Sometimes, the treatment exceeded casual conversation and a ready ear, according to voluminous records obtained through the Federal Election Commission and the Freedom of Information Act.

For example, when the nation's largest producer of cement was struggling to win a favorable government ruling in a trade dispute with Mexican competitors, the firm wrote a $10,000 check to GOPAC and received prompt assistance from Gingrich and a fellow congressman who was GOPAC's Texas chairman.

On other occasions, Gingrich helped GOPAC donors by arranging meetings with officials of George Bush's administration and relaying specific business concerns about government regulations.
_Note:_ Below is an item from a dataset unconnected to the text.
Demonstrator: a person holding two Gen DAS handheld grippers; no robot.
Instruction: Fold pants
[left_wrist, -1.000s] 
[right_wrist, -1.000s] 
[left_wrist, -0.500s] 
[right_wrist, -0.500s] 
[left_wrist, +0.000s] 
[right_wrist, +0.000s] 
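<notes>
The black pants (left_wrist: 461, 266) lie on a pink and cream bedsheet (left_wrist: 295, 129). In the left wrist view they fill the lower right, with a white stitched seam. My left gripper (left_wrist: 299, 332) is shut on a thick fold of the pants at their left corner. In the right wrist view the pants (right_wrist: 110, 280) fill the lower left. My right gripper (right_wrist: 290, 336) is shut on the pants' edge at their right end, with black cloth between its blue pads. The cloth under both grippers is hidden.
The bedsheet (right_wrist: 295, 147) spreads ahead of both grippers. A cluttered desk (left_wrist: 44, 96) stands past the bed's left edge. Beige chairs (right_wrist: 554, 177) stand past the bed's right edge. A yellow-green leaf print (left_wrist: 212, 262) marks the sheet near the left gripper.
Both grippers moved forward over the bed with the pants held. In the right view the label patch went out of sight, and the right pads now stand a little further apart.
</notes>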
These actions raise new questions about whether the man who now is House speaker exceeded the bounds of propriety. Although it is accepted practice for members of Congress to aggressively seek financial support, they are prohibited by law from taking official action in exchange for anything of value, including contributions.
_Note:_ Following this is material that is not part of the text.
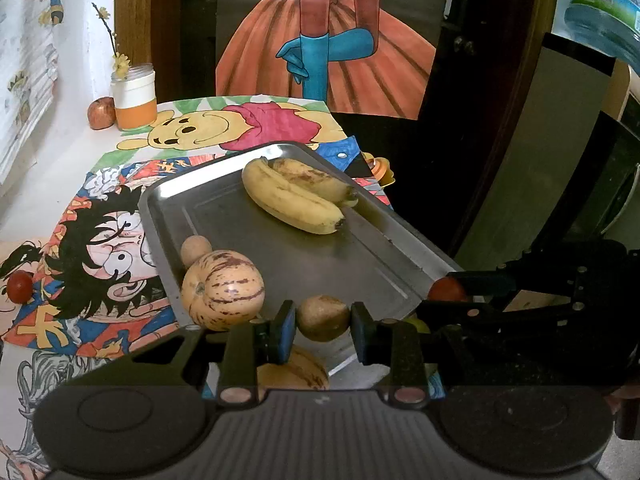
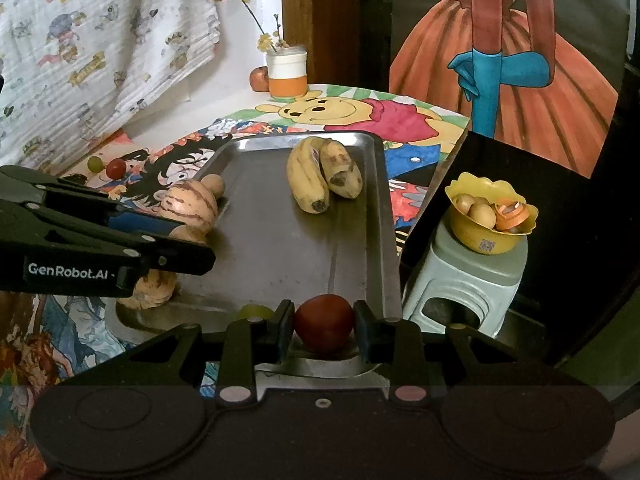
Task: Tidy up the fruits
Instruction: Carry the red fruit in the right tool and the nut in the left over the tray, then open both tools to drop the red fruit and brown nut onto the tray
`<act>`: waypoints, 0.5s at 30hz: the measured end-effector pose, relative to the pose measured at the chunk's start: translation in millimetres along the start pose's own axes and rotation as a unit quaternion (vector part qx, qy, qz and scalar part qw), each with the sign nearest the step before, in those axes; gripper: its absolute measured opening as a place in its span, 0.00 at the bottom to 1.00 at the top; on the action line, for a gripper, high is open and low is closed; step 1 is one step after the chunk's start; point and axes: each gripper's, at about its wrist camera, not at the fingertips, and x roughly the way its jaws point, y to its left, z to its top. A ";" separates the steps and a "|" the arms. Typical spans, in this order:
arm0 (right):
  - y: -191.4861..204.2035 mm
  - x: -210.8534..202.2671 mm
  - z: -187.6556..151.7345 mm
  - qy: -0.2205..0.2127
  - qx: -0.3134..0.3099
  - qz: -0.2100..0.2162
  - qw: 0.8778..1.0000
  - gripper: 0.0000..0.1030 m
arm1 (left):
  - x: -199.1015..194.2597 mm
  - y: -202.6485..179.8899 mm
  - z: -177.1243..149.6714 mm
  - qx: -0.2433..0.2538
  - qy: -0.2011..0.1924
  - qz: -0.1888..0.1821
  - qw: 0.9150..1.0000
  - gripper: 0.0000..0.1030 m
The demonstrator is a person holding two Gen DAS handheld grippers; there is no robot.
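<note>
Nearest the left wrist lens, the left gripper [image 1: 323, 326] has its two pads closed against a small brown round fruit [image 1: 322, 318], gripped at its sides above the near edge of the metal tray [image 1: 360, 248]. Nearest the right wrist lens, the right gripper [image 2: 323, 326] has its jaws closed on a dark red round fruit [image 2: 324, 322] over the tray's near right corner; a small green fruit [image 2: 254, 312] lies just beside it at 9 o'clock.

Tray contents, left wrist view:
- Two bananas [image 1: 298, 196], joined at the stem, lie at 12 o'clock, touching each other along their length.
- A striped cream melon-like fruit [image 1: 222, 288] sits at 9 o'clock against the tray's left rim.
- A small tan round fruit [image 1: 196, 250] touches that striped fruit on its far side.
- A second striped fruit [image 1: 294, 372] shows below the left gripper's fingers, partly hidden; whether it rests inside the tray cannot be told.

Off the tray, a red cherry-sized fruit [image 1: 19, 286] lies at 9 o'clock on the cartoon drawings [image 1: 100, 240] that cover the table. A white and orange jar [image 1: 134, 96] holding a flowered twig stands at 11 o'clock, with an apple-like fruit [image 1: 101, 113] touching it.

In the right wrist view, a yellow scalloped bowl [image 2: 490, 216] stands at 3 o'clock on a pale green stool [image 2: 464, 284], apart from the table. It holds several tan round fruits [image 2: 480, 212] and an orange object that cannot be identified.
</note>
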 end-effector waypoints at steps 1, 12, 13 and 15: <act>0.0 0.2 -0.4 0.000 0.000 0.000 1.000 0.33 | 0.0 0.2 0.1 0.000 0.000 0.000 1.000 0.32; 0.7 -0.3 -0.3 -0.001 -0.001 0.000 1.000 0.34 | -0.4 0.8 -0.3 -0.002 -0.002 -0.003 1.000 0.32; 0.4 -0.9 -0.1 -0.001 -0.001 0.000 1.000 0.34 | -0.4 0.5 -0.5 -0.002 -0.002 -0.004 1.000 0.32; 0.1 -2.6 0.4 -0.004 0.000 0.001 1.000 0.35 | -0.7 0.7 -0.6 -0.003 -0.002 -0.004 1.000 0.32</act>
Gingrich's office referred calls seeking his comment to GOPAC Executive Director Lisa B. Nelson. She said Gingrich, who resigned as GOPAC chairman this year, responds to requests for assistance based on merit.

"In Newt's case, it doesn't matter whether they give money or not," Nelson said. "Every day of the week he meets with people who don't give a dime. He would help them as much as he would help anyone else."

A 1991 internal analysis of GOPAC operations warned that Gingrich could be criticized for soliciting large sums from donors who seek to gain special treatment but dismissed the concern as a false allegation.

"There is no hint of any contributor who gives money in return for influence," the analysis concluded. "All of our contributors . . . want no more from their contributions than a chance to contribute to a cause they believe in."

Since his peers elected him speaker in January, Gingrich has been dogged by allegations that he violated ethical standards.

Democrats filed a new complaint with the House Ethics Committee on Thursday, accusing Gingrich of breaking tax and election laws by using up to $20 million in GOPAC funds to advance his political career. The charges stem from a Federal Election Commission lawsuit that contends GOPAC created "the appearance of corruption" by ignoring federal restrictions and spending large sums on GOP congressional candidates--including at least $250,000 to reelect Gingrich himself. Gingrich has called the charges phony.

Common Cause President Ann McBride last week urged the Ethics Committee to examine Gingrich's role with GOPAC. "Under such circumstances--with multiple large campaign contributions tied to an implicit request for official help--a reasonable person would expect that a member of Congress would return the contribution check," McBride wrote.

Earlier this month, the ethics panel voted to hire an outside counsel to determine whether the financing of a college course that Gingrich taught violated tax laws. The bipartisan committee also found that Gingrich broke House rules by misusing official resources but cleared him of other accusations.

Interviews with people involved in GOPAC's transactions and a Times review of thousands of internal documents unveiled as part of the FEC lawsuit--including memos and solicitation letters written from 1989 to 1991--shed added light on how GOPAC raised contributions under Gingrich's leadership. During this period, Gingrich was minority whip--the second-ranking Republican in the House.

Still, much remains unknown about GOPAC, including the total amount of money collected and spent, as well as the identities of donors. The organization has maintained that it is largely exempt from federal election laws that limit individual contributions and ban corporate donations.